Each record below needs to be reproduced precisely, though not its pictures.

[Collected data]
########

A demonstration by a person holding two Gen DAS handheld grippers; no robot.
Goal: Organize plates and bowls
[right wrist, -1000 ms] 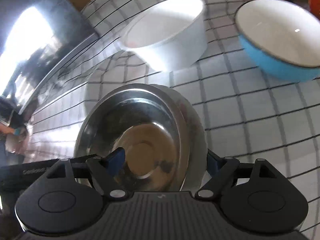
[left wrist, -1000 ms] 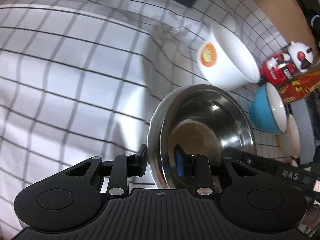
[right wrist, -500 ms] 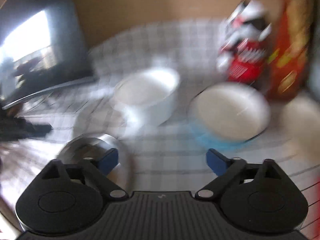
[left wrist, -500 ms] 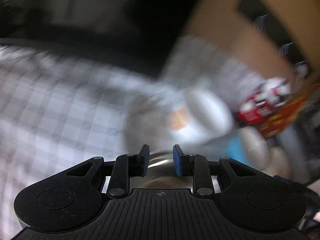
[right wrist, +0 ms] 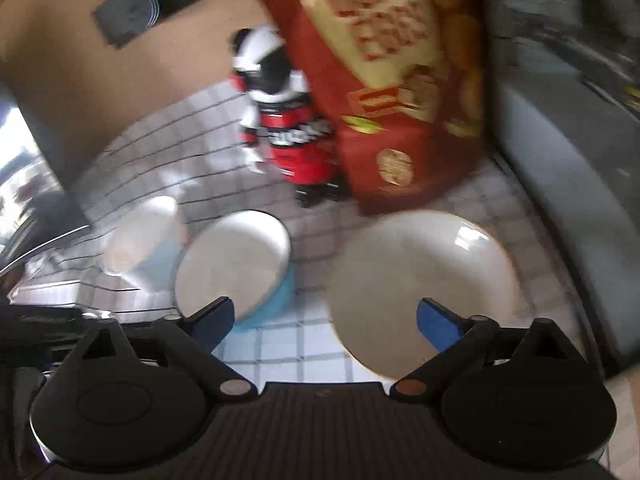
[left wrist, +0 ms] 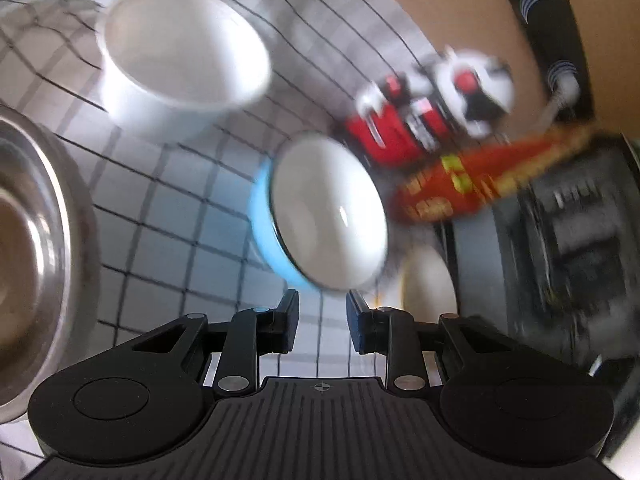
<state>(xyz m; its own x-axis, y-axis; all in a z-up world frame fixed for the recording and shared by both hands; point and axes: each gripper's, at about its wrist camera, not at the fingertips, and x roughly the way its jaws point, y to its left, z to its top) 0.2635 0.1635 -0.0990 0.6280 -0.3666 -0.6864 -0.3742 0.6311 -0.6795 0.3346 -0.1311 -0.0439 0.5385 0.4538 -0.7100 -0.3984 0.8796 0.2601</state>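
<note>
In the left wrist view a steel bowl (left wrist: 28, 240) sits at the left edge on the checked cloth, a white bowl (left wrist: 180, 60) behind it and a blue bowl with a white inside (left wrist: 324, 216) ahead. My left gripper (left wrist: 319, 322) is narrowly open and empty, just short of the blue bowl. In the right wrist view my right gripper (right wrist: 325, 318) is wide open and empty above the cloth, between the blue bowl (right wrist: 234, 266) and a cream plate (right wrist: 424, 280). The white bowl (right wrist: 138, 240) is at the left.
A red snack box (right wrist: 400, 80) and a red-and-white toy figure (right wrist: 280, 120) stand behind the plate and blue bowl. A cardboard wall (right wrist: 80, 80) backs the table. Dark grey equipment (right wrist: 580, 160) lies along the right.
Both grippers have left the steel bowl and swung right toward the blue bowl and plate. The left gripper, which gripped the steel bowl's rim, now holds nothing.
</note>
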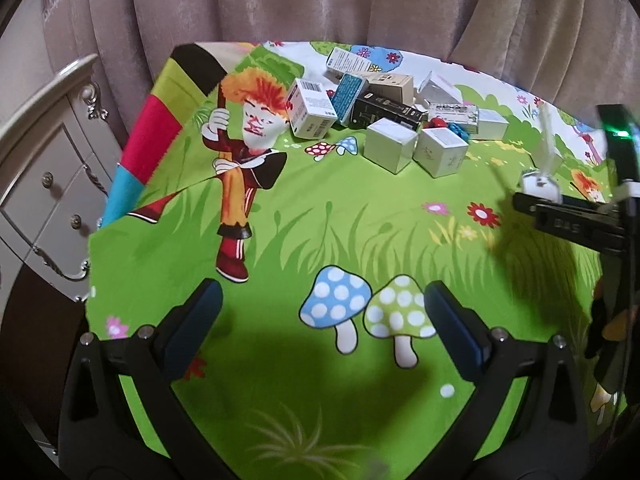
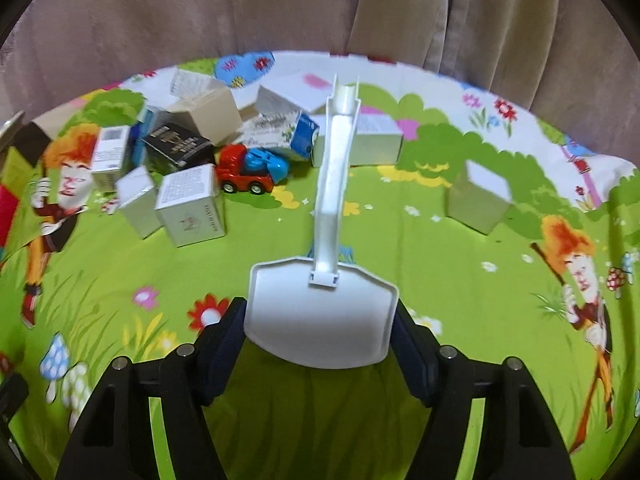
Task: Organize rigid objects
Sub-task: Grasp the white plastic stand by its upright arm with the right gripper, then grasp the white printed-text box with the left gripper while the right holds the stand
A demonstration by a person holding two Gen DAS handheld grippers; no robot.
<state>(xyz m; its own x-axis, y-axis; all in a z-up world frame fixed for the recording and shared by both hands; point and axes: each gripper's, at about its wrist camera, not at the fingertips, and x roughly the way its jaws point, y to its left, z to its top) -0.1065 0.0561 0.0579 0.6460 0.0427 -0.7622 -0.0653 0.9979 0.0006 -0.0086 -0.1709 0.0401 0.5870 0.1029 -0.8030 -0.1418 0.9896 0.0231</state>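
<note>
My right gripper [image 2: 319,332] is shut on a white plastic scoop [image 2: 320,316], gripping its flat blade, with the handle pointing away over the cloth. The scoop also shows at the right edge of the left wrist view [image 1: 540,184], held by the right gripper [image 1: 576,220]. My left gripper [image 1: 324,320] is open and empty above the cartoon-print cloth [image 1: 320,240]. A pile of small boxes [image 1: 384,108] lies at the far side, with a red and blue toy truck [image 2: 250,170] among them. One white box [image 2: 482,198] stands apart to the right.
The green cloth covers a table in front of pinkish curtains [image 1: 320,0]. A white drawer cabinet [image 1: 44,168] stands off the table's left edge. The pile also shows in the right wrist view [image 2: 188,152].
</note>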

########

== Response area ==
A demonstration by a person holding two Gen DAS handheld grippers; no robot.
Goal: Organize plates and bowls
[right wrist, -1000 ms] 
[left wrist, -1000 ms] 
[right wrist, -500 ms] 
[left wrist, -500 ms] 
[right wrist, +0 ms] 
[left wrist, +0 ms] 
<state>(xyz m; its own x-axis, y-axis; all in a z-up world frame fixed for the recording and shared by both hands; point and axes: each gripper's, at about its wrist camera, not at the fingertips, and x roughly the way its jaws point, y to its left, z to its top) 0.2635 0.1635 -0.0990 0.6280 -0.3666 -0.6864 -0.3742 0.6311 -0.6795 0.3346 -0.1311 -0.0439 0.5385 0.4538 -0.7100 -0.3984 0.8796 0.2601</state>
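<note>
In the left wrist view a steel bowl (left wrist: 28, 240) sits at the left edge on the checked cloth, a white bowl (left wrist: 180, 60) behind it and a blue bowl with a white inside (left wrist: 324, 216) ahead. My left gripper (left wrist: 319, 322) is narrowly open and empty, just short of the blue bowl. In the right wrist view my right gripper (right wrist: 325, 318) is wide open and empty above the cloth, between the blue bowl (right wrist: 234, 266) and a cream plate (right wrist: 424, 280). The white bowl (right wrist: 138, 240) is at the left.
A red snack box (right wrist: 400, 80) and a red-and-white toy figure (right wrist: 280, 120) stand behind the plate and blue bowl. A cardboard wall (right wrist: 80, 80) backs the table. Dark grey equipment (right wrist: 580, 160) lies along the right.
Both grippers have left the steel bowl and swung right toward the blue bowl and plate. The left gripper, which gripped the steel bowl's rim, now holds nothing.
</note>
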Task: Organize rigid objects
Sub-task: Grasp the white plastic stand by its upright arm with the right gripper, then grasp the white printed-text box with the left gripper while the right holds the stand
A demonstration by a person holding two Gen DAS handheld grippers; no robot.
<state>(xyz m; its own x-axis, y-axis; all in a z-up world frame fixed for the recording and shared by both hands; point and axes: each gripper's, at about its wrist camera, not at the fingertips, and x roughly the way its jaws point, y to its left, z to its top) -0.1065 0.0561 0.0579 0.6460 0.0427 -0.7622 -0.0653 0.9979 0.0006 -0.0086 -0.1709 0.0401 0.5870 0.1029 -0.8030 -0.1418 0.9896 0.0231</state>
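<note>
My right gripper [image 2: 319,332] is shut on a white plastic scoop [image 2: 320,316], gripping its flat blade, with the handle pointing away over the cloth. The scoop also shows at the right edge of the left wrist view [image 1: 540,184], held by the right gripper [image 1: 576,220]. My left gripper [image 1: 324,320] is open and empty above the cartoon-print cloth [image 1: 320,240]. A pile of small boxes [image 1: 384,108] lies at the far side, with a red and blue toy truck [image 2: 250,170] among them. One white box [image 2: 482,198] stands apart to the right.
The green cloth covers a table in front of pinkish curtains [image 1: 320,0]. A white drawer cabinet [image 1: 44,168] stands off the table's left edge. The pile also shows in the right wrist view [image 2: 188,152].
</note>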

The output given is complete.